An inscription on the back of the little frame reads in Portuguese: “I’m sending this portrait as a sign of my good friendship with Nhá Barbara (my grandmother). Fondly yours, Nhá Maria.” The photo, which was taken around 1960, shows an elderly woman sitting in front of her little house, looking into the camera with an expression that seems sad yet proud, holding a statue of the Brazilian patron saint Nossa Senhora Aparecida in her hands.
Nhá Maria: the story of a woman, which was never told. Nhá Maria: the story of a woman, which was never told. | Photo: Private Archive Alma Kaiser
My grandmother’s German ancestors migrated to Brazil in 1881 – in a time when Brazil was promoting the immigration of several million white Europeans with the aim of achieving a “whitening” of the population. It was not until 1888 that Brazil abolished slavery, so that in 1930, as the daughter of a German immigrant and a Brazilian woman of German origin, my grandmother was born into an environment that was certainly racist. She spent part of her childhood on a Fazenda de café in the countryside, where she met Nhá Maria in the 1940s. When I asked my grandmother why she refers to Nhá Maria as mãe preta, she replied that Nhá Maria blessed her along with the entire neighbourhood, and cared for her with her healing powers. She didn’t know what else to tell me, and commented: “The interest you have in her [Nhá Maria]... No one was interested in her while she was alive.”

White Fantasies

The photo that has been retained until today bears witness to a friendly relationship between a Black woman and a white girl in 1940s Brazil. At the same time, it tells of the ignorance of that woman’s history, because – as my grandmother herself observes – no one was interested in her during her lifetime. Ignorance – all those things we don’t (want to) see and hear – forms the breeding ground for fantasies about what we do see. In accordance with Stuart Hall I suppose that my grandmother in her ignorance regarding Nhá Maria was appropriating the colonial idea of the mãe preta to allow some leeway for her fascination with this elderly Black woman. The consequence is that my German family developed a sort of exotic legend about Nhá Maria being my grandmother’s nanny – although she never was.
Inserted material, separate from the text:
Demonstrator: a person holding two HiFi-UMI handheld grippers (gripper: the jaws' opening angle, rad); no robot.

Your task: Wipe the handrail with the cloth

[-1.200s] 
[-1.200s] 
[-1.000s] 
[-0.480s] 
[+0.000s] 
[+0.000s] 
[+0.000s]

In her imagination my grandmother reduced Nhá Maria to three attributes: Blackness, femininity and spiritual ministration. According to Stuart Hall, reducing someone to their attributes like this is typical for the development of a fetish, which in turn is a common psychological – and unconscious – response to a taboo. Within the racist environment in which my grandmother and Nhá Maria lived, their friendship was taboo. I suspect that by unconsciously fetishising Nhá Maria as a mãe preta, my grandmother wanted to rationalise her acquaintance with a Black woman from the neighbourhood.
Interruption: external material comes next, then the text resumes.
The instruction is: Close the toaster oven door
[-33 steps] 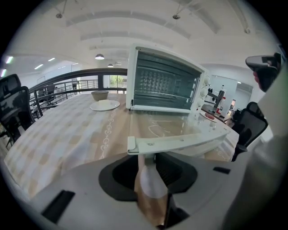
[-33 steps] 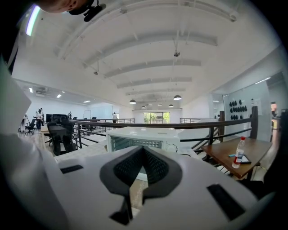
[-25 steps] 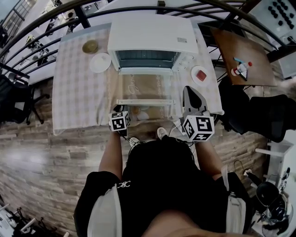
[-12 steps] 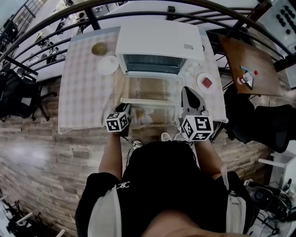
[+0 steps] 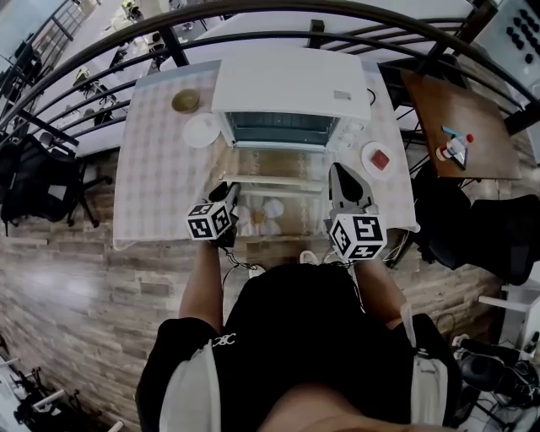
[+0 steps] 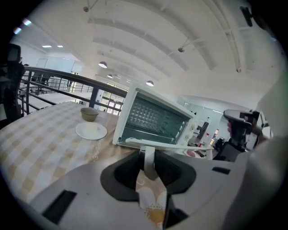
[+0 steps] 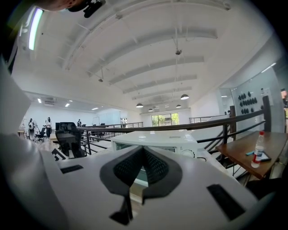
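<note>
Left fingers (image 6: 120,174), just narrowed, astride handle (image 6: 149,158)

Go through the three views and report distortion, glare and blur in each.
Head view: strong fisheye bows the railing into an arc; the floor carries a pale sheen at left. Left gripper view: black round vignette, oven sharp, nearest foreground soft. Right gripper view: same vignette, a strip light flares top left, foreground blurred, bottle crisp.
</note>
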### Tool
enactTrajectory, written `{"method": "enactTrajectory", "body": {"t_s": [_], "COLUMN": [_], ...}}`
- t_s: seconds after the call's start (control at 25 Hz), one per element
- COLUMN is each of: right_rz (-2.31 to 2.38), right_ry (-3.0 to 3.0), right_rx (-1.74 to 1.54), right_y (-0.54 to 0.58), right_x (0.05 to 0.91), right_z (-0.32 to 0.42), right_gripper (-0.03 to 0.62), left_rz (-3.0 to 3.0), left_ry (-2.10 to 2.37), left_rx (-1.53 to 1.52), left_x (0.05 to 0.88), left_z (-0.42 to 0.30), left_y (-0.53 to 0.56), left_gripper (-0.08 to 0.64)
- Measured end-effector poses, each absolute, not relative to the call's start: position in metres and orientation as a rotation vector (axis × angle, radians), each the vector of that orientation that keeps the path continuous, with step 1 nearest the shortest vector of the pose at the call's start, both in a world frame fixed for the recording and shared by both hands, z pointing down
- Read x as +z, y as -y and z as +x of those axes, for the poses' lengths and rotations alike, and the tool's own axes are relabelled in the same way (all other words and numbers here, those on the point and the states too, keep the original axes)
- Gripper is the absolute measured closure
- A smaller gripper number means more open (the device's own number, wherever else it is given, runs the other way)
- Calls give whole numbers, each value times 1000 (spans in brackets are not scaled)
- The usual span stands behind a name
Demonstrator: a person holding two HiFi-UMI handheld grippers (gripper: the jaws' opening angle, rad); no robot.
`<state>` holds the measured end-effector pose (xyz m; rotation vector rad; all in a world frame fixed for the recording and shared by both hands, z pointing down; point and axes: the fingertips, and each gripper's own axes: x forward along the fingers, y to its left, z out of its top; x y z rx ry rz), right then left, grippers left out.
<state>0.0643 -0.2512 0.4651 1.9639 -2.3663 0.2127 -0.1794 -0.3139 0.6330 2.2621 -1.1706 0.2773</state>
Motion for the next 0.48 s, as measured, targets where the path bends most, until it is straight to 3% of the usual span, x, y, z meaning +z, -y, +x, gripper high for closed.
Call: {"method": "enactTrajectory", "body": {"t_s": [0.48], "right_rz": [1993], "right_ry": [2374], "right_rx": [226], "right_y": [261], "right_x": [466], "right_z": [74], "right_gripper": [591], "left_rz": [2154], "left_ry": [1153], "left_rx": [30], "left_x": [570], "left_z": [-170], "left_y": [376], "left_gripper": [443]}}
Because no one ever asked who Nhá Maria had been as a person, my grandmother’s colonial fantasy in relation to the photo was able to evolve into a legend until this day. The photo illustrates that no attention had been given to Nhá Maria’s real story. We don’t know what actually happened in her life. At the same time imaginations – fantasies – developed around her identity, which correspond to colonial ideologies that are thus carried into the present day. A more or less fictitious mãe preta, who de facto did not exist.

Traces

As long as we do not question the absence of Black women’s stories in white family archives, we are reproducing the colonial objectification of Black women in the present day. In that respect, friendship and closeness can mask the reproduction of power. Because the intimacy between the white baby and their enslaved wet nurse was central to the reproduction of colonial power, the use of the term mãe preta on my grandmother’s part to describe her friendship with Nhá Maria is problematic. Precisely because my grandmother doesn’t know Nhá Maria’s story, her use of the term reproduces the colonial romanticisation of oppressed Black women in Brazil.

My analysis of her photo is a departure in a new direction: never again will this picture simply hang silently on a kitchen wall in Germany. Yet the photo still does not tell Nhá Maria’s story. Absent stories cannot be told by people who had no interest in – or even actively silenced – that person during their lifetime. This thought turns the photo into an archive of resistance: Nhá Maria’s story will always remain her own.